Our vibe—future-American—remains what it has always been: earnest, sarcastic, overarmed with forms, undertrained in silence. We build machines to referee our better angels because the angels are busy, and because the machines will stay up late. We sign treaties in convention centers because the acoustics are good and the parking is better. We forgive imperfectly; we document the attempt.

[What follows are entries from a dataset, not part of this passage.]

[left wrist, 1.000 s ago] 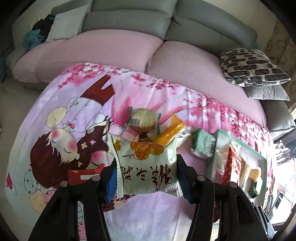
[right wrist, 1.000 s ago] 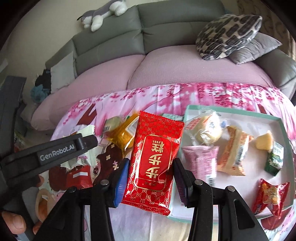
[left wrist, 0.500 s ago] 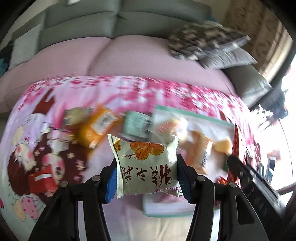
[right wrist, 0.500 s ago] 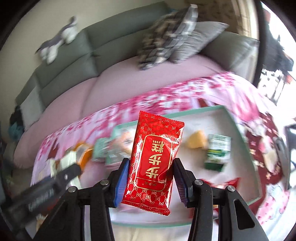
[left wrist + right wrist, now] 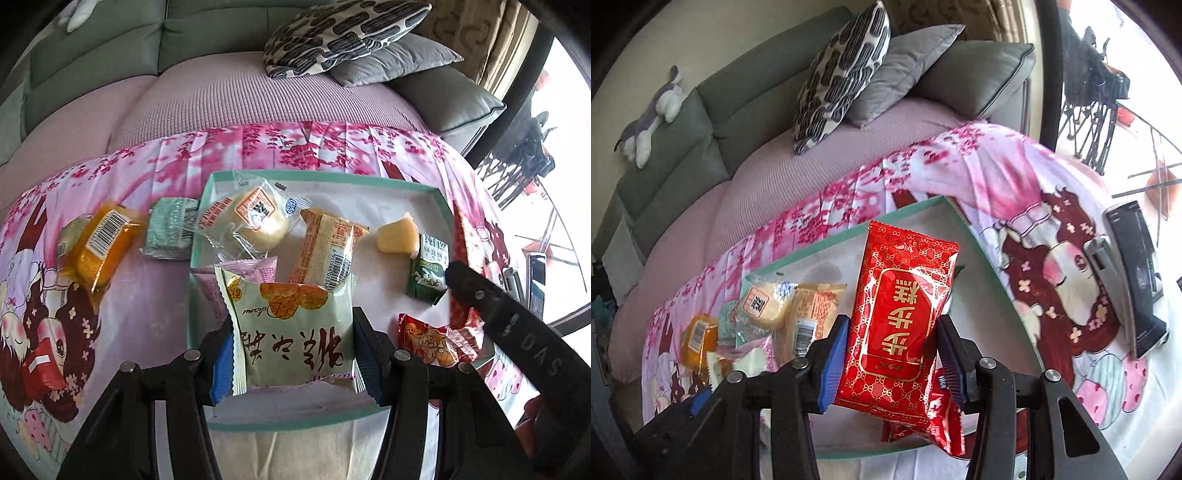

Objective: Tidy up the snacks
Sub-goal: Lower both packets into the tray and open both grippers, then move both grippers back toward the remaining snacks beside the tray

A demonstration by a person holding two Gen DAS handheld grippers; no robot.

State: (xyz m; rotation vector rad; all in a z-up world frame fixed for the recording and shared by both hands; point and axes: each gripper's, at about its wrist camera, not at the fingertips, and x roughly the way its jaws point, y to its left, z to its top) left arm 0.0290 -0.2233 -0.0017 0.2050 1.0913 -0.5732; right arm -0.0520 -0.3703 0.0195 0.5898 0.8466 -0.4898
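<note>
**A:** What am I holding, and where?

**B:** My left tool [image 5: 291, 354] is clamped partway closed on a pale green packet [image 5: 291, 332], dark script across it and golden pastries printed at its far end. It hangs over the near end of the tray [image 5: 441, 206], a shallow white one with a mint-green rim, sitting on a pink cartoon cloth [image 5: 295, 147]. My right tool [image 5: 890, 354] grips a glossy red packet [image 5: 901, 325] with gold lettering by its sides, above the tray's right part.

**A:** What might go wrong?

**B:** The tray is crowded: a clear-wrapped bun [image 5: 255, 218], an orange-printed bar [image 5: 328, 254], a yellow sweet [image 5: 397, 236], a green biscuit pack [image 5: 428, 273] and a small red pack [image 5: 432, 339]. If I let go from this height, I think a slick packet could land on those, slide, or tip over the low rim. The tools are close together too, so they could knock. An orange pack [image 5: 99, 247] and a green one [image 5: 170, 229] lie outside the tray.
</note>
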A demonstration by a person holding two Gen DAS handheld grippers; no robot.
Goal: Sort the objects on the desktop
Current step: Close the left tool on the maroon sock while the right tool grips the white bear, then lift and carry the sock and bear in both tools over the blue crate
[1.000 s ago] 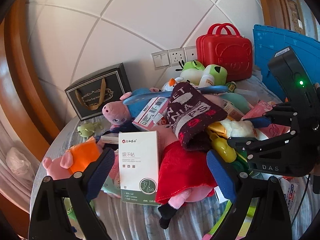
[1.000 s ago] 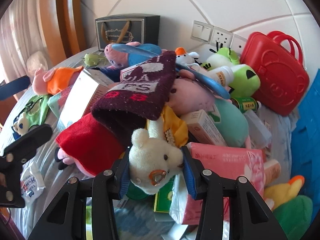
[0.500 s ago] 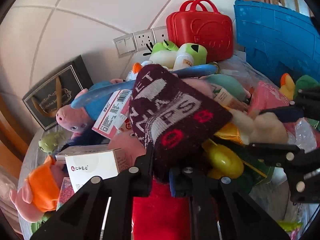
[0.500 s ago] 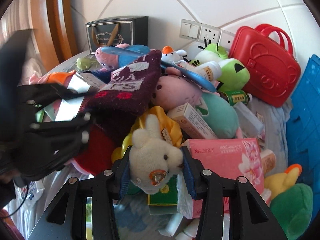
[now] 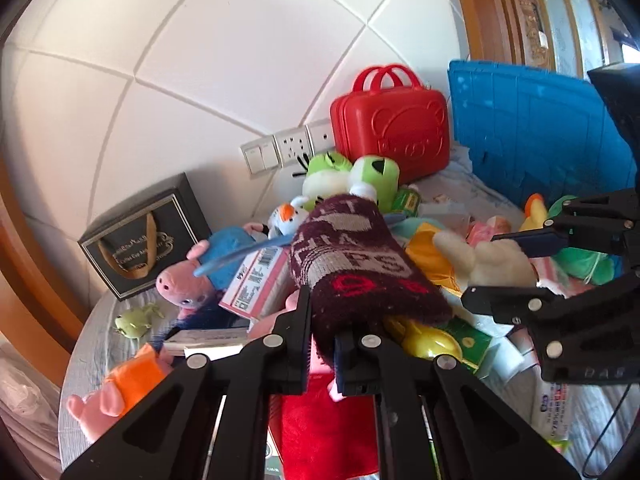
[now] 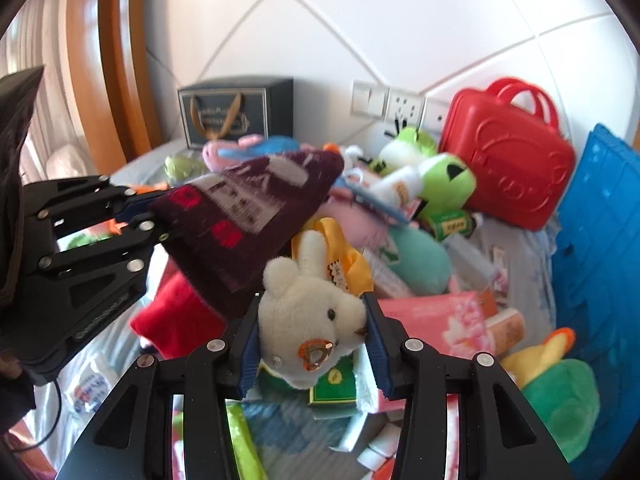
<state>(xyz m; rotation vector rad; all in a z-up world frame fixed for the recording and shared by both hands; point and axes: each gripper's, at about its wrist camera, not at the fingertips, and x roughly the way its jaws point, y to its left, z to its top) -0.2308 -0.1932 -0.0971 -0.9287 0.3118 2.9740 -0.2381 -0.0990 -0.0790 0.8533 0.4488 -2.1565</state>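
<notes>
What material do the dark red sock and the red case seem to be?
Maroon sock, held in the left gripper: seemingly knitted wool or acrylic, matte; fuzzy surface, woven-in lettering. Red case: probably hard moulded plastic, slightly glossy; embossed bear face, rigid handles.

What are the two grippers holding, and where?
Left gripper: dark maroon knitted sock, by its open end. Right gripper: white plush bear, by its head.

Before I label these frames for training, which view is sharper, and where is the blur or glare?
Left wrist view: sharp, with sun glare on the white tiled wall and fisheye bending at the edges. Right wrist view: motion blur smears the maroon knitted sock and red plastic suitcase.
</notes>
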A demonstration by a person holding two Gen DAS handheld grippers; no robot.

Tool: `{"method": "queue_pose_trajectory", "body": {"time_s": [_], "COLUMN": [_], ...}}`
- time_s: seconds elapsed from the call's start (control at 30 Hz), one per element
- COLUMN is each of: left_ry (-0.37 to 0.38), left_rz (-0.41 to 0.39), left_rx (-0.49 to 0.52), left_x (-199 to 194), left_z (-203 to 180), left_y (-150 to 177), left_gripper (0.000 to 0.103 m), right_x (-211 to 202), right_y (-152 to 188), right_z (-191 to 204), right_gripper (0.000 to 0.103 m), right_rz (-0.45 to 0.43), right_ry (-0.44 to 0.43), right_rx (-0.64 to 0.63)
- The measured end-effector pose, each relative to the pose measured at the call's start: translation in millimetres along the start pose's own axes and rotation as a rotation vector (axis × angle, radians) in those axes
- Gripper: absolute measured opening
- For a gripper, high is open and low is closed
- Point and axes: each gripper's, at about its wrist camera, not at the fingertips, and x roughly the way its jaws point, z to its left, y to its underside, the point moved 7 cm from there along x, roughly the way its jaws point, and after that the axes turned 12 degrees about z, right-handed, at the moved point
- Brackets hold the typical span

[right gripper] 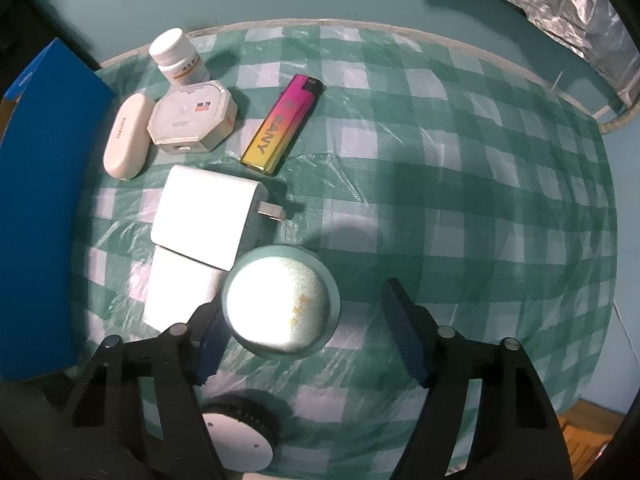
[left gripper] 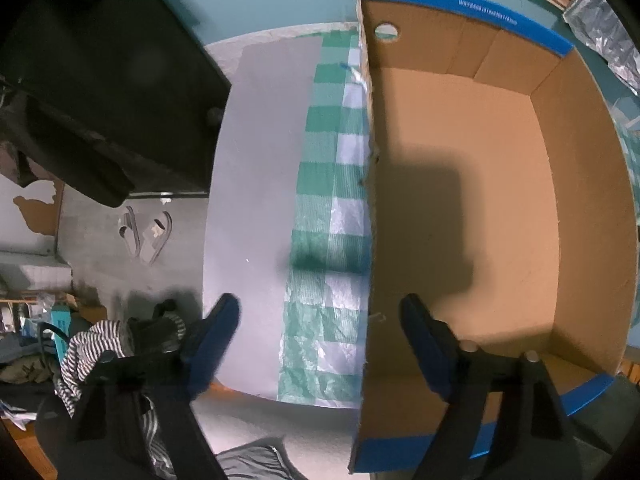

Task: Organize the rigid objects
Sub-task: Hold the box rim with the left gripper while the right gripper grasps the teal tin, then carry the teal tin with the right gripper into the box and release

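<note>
In the left wrist view an empty cardboard box (left gripper: 460, 184) with blue-taped rims sits on the checked tablecloth; my left gripper (left gripper: 320, 316) is open and empty, straddling the box's left wall. In the right wrist view my right gripper (right gripper: 302, 312) is open, with a round pale-green jar lid (right gripper: 280, 300) between its fingers, not gripped. Beyond lie a white plug charger (right gripper: 208, 216), a white block (right gripper: 180, 292), a pink-yellow lighter (right gripper: 282, 124), an octagonal white box (right gripper: 192, 116), a white oval case (right gripper: 128, 136) and a white pill bottle (right gripper: 176, 56).
The box's blue side (right gripper: 44, 208) stands at the left of the right wrist view. A black-rimmed white round lid (right gripper: 240, 436) lies under my right gripper. Crinkled foil (right gripper: 560, 12) hangs at the far right. A dark chair (left gripper: 100, 80) and floor clutter lie left of the table.
</note>
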Motion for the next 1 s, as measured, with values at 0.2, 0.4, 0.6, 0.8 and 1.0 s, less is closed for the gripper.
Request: {"method": "queue_pose_trajectory", "body": {"time_s": [0.2,0.4,0.6,0.8,1.0], "left_ry": [0.019,0.088,0.1,0.126,0.138], "left_rz": [0.035,0.062,0.104,0.122,0.125], "left_rx": [0.01,0.005,0.049,0.058,0.076], "left_x": [9.4,8.6,13.9,18.3,20.7], "left_z": [-0.3,-4.0,-19.6,-25.9,-27.8], "left_y": [-0.2,-1.1,2.6,8.9,11.1], "left_gripper": [0.06,0.046,0.028,0.022,0.022], "right_x": [3.1,-0.5,-16.1,-45.9,-72.5], "right_y": [-5.1,-7.8,-15.8,-18.0,-38.5], "right_z": [5.5,16.8,24.7,38.6,72.6], "right_gripper": [0.05,0.044,0.044,0.044,0.044], "right_rz": [-0.01,-0.011,0.007,-0.01,-0.03], "right_ry": [-0.021,0.005,0.021,-0.006,-0.05], "right_rx": [0.0,-0.015,-0.002,-0.024,-0.093]}}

X. Coda: The Archive of the Everyday
Some nights the National Archives of the Fifth Medium opens its feed and streams a random artifact from the Unscrolling. Once it was a PTA listserv argument about bake sale labeling. Another time, a grocery receipt annotated by a teenager explaining why purchasing cilantro was a crime. Once, improbably, a LiveJournal entry from 2003: “I think we should be kinder because we can be cruel so easily.”
The chat scrolled with modern comments—ironic, then sincere. One wrote: “This is cringe.” Another: “This saved my day.” Ava added a footnote, then deleted it. The Clerk, long retired, might have inserted a rule. The Bichun Society does not. It merely keeps two ledgers and asks, before we speak, that we consult both.
References
[1] United States Congress, Subcommittee on Digital Antiquities, Hearings on Algorithmic Custodianship (2041), Vol. II.
[2] “OP” (pseud.), Selected Screenshots, December 2027, recovered in the Unscrolling (2031).
[3] V. Reyes, Indices of the Human: Early Tools of the Doxxing Wars (2060), University of Chicago Press.
[4] Proceedings of the Joint Committee on Culture & Code: On Whether The Clerk Has Feelings About The Muppets (2028). Yes, it did. It preferred Gonzo.
Archivist’s Postscript (2129):
If you ask a child now what a dox is, they will tell you it is a document with a lock that requires two keys. They do not know the thrill we felt, nor the harm we did, prying locks with gossip and spite. They have their own vices, better fonts. They also have a library card that counts as a promise. This is not utopia. It is paperwork with mercy stapled to it. For us, that was enough to end a war.